Susan looked genuinely startled, embarrassed. “Sorry, sorry, sorry, I just saw that it was flashing and I . . . James, did you write this?”

“Write what?” He had forgotten what he was doing before. Everything was moving too fast to process, it was like one of those war movies with bullets or swords flying around in all directions. Except he had no army, there was no one on his side, it was everyone against him. “No. Don’t read my stuff.”

“Sorry, it just . . . I . . . oh, Hannah wrote it,” she said to herself under her breath, still reading. “Did she just post this? When did she post this?”

“Last night, but . . .”

“Oh my God, last night. We’ve got to call, we’ve still got to call.” She sounded frantic, desperate. She was going back and forth from the living room to the kitchen aimlessly, as if she had misplaced something very important and had forgotten not only where but also what it was - all of which made James feel stable in comparison.

“Becca’s on the phone,” James reminded her, annoyed that she didn’t remember the scene from two minutes ago. “Call who?”

“The police, right? 911? Oh my god, I hope it’s not too late. Why didn’t you tell me? You should have told me. I know you want to deal with things on your own, but with something like this . . .”

“Mom. Stop.” She did. Direct orders worked. “Something like what? I haven’t even finished reading it yet, because people keep interrupting me!” The last two words directed vaguely upwards - at Becca, perhaps.

“Still you should have told me right away, sometimes you’ve got to ask for help, you know, you can’t do everything on your own, you always try to do everything on your own, and that’s great, but you’re not a mental health expert, you’re only fourteen, you don’t know what to say to someone who’s suicidal, you’ve never . . .”

“Suicidal?” James almost laughed. “Mom, Jesus Christ. Not every teenager is on the verge of killing themselves all the time. Hannah’s not dead, she’s just . . .”

"Just what?" Susan didn’t look convinced, but she wasn’t shaking quite as badly anymore. "But it says right there . . ." She pointed at xxXSuicidesxGraceXxx.

"That's just her name, Mom.
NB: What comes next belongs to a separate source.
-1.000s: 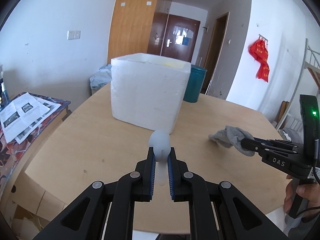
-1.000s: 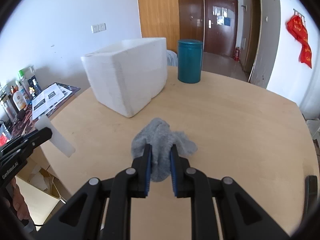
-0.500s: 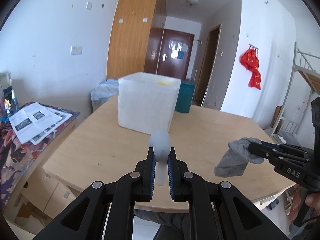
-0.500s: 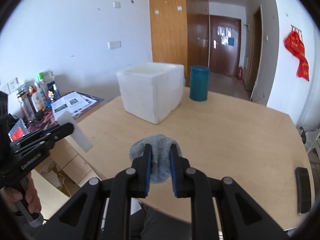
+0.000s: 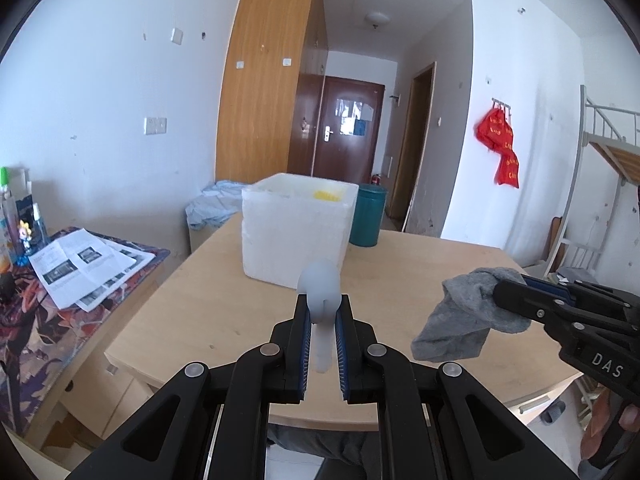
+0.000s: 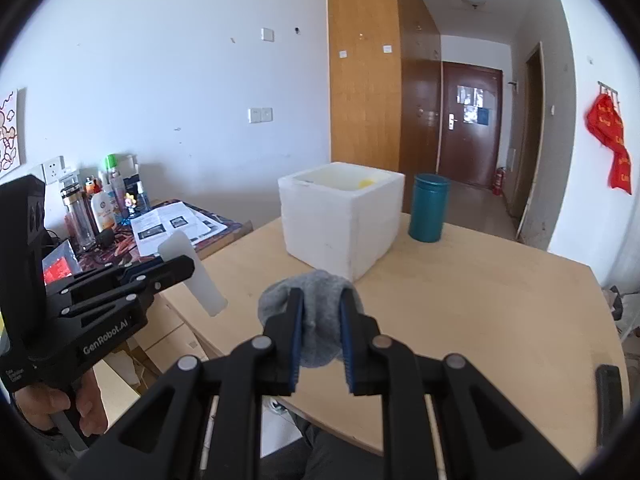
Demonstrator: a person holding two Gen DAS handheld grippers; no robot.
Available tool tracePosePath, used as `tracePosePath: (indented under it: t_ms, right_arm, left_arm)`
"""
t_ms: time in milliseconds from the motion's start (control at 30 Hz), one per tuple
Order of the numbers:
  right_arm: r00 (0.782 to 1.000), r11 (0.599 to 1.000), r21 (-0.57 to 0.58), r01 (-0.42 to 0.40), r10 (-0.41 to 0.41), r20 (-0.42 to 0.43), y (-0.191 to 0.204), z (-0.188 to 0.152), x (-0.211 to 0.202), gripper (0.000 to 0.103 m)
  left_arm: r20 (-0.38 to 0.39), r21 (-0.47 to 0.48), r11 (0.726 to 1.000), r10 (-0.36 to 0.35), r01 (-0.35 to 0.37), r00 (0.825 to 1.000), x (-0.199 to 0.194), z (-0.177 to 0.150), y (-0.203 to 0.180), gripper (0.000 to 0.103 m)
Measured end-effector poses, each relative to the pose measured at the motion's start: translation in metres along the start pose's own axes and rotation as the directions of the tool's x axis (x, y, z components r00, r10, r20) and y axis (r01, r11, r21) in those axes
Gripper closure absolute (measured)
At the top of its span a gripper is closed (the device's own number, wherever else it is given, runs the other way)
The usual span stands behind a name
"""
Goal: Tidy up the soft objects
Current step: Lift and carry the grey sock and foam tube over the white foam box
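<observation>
My left claw [image 5: 322,312] clamped on pale translucent soft paddle-shaped piece [image 5: 320,284]; right claw [image 6: 320,312] clamped on limp grey sock [image 6: 316,320]. Both held above light wooden worktop [image 6: 480,300], near white foam box [image 6: 340,216].

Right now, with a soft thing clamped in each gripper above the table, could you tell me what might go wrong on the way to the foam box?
1. The left gripper pinches the pale rubbery piece only around its middle, so it could slip out.
2. The gray sock dangles loosely below the right gripper and might snag on the rim of the foam box.
3. The two grippers are close together and could collide.
</observation>
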State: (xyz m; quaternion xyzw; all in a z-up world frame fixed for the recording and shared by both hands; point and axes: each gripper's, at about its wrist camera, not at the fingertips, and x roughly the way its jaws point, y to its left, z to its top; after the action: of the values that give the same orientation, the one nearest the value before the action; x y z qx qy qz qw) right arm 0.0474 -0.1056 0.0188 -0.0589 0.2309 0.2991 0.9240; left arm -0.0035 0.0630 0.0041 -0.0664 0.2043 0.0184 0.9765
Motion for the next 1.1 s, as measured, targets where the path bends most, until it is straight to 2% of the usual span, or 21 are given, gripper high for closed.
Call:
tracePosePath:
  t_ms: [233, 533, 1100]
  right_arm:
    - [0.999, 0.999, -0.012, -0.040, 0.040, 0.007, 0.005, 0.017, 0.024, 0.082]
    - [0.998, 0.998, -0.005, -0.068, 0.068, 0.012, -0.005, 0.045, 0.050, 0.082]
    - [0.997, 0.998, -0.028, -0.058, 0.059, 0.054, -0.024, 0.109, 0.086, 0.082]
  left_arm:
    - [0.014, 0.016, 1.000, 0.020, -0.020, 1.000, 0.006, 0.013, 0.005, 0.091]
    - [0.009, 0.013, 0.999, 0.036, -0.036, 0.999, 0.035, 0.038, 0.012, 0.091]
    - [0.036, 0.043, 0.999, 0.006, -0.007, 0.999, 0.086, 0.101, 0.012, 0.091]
And I dont know just what, maybe let me finish reading it and then I can tell you.” He went around her, sat back in the computer chair and defiantly ignored all the flashing boxes on the screen - after a while he stopped really seeing them - and focused on Hannah, only Hannah. Knowing Susan was watching him, he focused all the more intently, as if she could see into his mind.

if you are my true friend you already know.

Which meant he did know; he just didn’t know right now. And Susan being there meant there was a time limit, or else she was going to do something irrational like call the police, which Hannah would hate, and so he had to say something - just sound sure, just sound confident and she’ll listen, and then  figure out the real answer later when he had time.

Under pressure, a possible answer presented itself. Just a quick Internet search, and . . .

“Pittsburgh,” he heard himself say. “She’s in Pittsburgh.”